**Exercise objective**
Nothing but the lines from the start of the records below through the line that has "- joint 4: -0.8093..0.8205" should appear, each exactly as given.

**Data items**
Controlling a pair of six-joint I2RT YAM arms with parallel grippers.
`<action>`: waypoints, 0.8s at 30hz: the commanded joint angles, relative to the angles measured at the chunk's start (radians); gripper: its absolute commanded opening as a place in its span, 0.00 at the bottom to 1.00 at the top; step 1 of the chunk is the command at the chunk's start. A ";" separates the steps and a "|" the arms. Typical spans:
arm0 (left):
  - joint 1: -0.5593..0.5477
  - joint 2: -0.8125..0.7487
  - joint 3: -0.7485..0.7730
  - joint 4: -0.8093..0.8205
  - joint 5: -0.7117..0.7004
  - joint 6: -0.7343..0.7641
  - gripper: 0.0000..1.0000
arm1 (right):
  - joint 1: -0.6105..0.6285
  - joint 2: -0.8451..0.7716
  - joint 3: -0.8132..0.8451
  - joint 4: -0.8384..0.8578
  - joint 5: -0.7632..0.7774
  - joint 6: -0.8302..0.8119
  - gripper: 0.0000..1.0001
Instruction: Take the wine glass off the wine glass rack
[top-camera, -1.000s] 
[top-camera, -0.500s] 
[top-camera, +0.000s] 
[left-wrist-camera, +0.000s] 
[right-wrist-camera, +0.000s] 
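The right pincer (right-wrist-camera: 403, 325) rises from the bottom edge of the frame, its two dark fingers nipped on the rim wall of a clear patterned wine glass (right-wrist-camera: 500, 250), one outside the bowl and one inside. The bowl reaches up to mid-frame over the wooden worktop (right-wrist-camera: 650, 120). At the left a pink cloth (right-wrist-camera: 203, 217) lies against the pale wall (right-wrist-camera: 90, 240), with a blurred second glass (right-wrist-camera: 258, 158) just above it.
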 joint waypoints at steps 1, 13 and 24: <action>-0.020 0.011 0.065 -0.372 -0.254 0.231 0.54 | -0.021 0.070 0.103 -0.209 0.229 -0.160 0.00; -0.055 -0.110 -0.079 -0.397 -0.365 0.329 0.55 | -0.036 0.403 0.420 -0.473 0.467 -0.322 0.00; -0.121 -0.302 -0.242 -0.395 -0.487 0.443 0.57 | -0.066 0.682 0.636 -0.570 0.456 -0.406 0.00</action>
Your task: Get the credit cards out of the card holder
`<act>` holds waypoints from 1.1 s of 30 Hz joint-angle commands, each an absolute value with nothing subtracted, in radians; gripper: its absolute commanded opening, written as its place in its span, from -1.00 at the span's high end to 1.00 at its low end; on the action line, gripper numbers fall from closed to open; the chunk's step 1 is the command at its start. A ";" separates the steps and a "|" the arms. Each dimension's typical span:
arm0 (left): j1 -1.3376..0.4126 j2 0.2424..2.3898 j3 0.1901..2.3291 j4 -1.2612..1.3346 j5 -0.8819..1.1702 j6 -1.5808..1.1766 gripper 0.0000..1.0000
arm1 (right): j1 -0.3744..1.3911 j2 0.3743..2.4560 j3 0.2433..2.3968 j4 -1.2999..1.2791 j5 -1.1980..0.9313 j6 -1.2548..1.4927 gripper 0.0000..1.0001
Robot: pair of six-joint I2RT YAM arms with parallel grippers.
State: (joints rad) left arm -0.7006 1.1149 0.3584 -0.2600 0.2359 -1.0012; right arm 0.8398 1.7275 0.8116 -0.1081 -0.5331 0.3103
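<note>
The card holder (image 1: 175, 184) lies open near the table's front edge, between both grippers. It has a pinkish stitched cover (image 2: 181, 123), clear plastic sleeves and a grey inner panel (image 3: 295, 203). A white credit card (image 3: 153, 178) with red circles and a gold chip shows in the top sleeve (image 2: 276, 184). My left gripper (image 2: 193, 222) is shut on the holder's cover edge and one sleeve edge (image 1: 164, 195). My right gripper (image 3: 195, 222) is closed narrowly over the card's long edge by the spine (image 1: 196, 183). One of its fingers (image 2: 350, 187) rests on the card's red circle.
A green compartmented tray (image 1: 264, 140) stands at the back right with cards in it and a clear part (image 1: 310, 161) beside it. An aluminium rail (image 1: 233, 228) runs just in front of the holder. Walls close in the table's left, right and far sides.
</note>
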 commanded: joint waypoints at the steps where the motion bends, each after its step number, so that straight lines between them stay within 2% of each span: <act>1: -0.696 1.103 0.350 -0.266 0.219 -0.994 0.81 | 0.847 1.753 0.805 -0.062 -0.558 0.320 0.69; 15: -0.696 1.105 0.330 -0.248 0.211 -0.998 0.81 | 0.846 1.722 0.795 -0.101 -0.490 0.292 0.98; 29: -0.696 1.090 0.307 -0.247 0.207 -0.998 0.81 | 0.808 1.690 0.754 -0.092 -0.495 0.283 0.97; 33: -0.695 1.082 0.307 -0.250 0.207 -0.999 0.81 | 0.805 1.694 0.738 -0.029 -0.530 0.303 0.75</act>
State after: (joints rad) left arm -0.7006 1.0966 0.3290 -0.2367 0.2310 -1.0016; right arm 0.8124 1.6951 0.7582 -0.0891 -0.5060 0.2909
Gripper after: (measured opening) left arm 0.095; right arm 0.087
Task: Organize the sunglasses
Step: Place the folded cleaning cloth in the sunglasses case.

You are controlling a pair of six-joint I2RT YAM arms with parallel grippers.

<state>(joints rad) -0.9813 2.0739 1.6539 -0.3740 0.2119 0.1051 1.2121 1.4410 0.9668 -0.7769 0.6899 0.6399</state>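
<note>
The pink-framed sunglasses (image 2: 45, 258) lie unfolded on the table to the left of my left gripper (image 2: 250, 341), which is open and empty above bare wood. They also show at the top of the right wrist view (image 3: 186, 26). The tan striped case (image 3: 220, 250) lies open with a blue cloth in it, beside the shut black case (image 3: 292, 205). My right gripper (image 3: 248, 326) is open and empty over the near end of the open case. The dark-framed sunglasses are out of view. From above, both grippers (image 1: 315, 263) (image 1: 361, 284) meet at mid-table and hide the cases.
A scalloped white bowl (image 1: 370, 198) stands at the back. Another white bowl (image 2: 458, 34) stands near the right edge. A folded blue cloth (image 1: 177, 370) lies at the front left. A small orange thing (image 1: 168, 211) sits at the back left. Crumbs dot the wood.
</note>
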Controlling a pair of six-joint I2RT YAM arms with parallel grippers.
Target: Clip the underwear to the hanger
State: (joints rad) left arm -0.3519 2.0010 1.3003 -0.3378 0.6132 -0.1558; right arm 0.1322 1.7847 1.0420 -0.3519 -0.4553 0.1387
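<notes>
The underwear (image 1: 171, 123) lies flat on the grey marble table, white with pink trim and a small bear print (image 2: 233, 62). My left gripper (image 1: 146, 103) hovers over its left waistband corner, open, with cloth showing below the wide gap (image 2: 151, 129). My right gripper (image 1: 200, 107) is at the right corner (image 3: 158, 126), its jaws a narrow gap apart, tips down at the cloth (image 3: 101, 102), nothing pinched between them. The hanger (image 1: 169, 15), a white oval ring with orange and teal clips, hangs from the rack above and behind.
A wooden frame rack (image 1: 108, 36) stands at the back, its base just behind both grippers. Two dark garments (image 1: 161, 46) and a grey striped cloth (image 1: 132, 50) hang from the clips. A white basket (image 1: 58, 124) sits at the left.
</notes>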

**Exercise answer**
Controlling a pair of six-joint I2RT YAM arms with parallel grippers.
`<action>`: waypoints, 0.8s at 30hz: the commanded joint angles, relative to the angles measured at the chunk's start (radians); gripper: its absolute commanded opening as a place in its span, 0.00 at the bottom to 1.00 at the top; step 1 of the chunk is the command at the chunk's start. A ";" separates the steps and a "|" the arms. Typical spans:
arm0 (left):
  - joint 1: -0.5593..0.5477
  - joint 2: -0.8125..0.7487
  - joint 3: -0.7485..0.7730
  - joint 4: -0.8093..0.8205

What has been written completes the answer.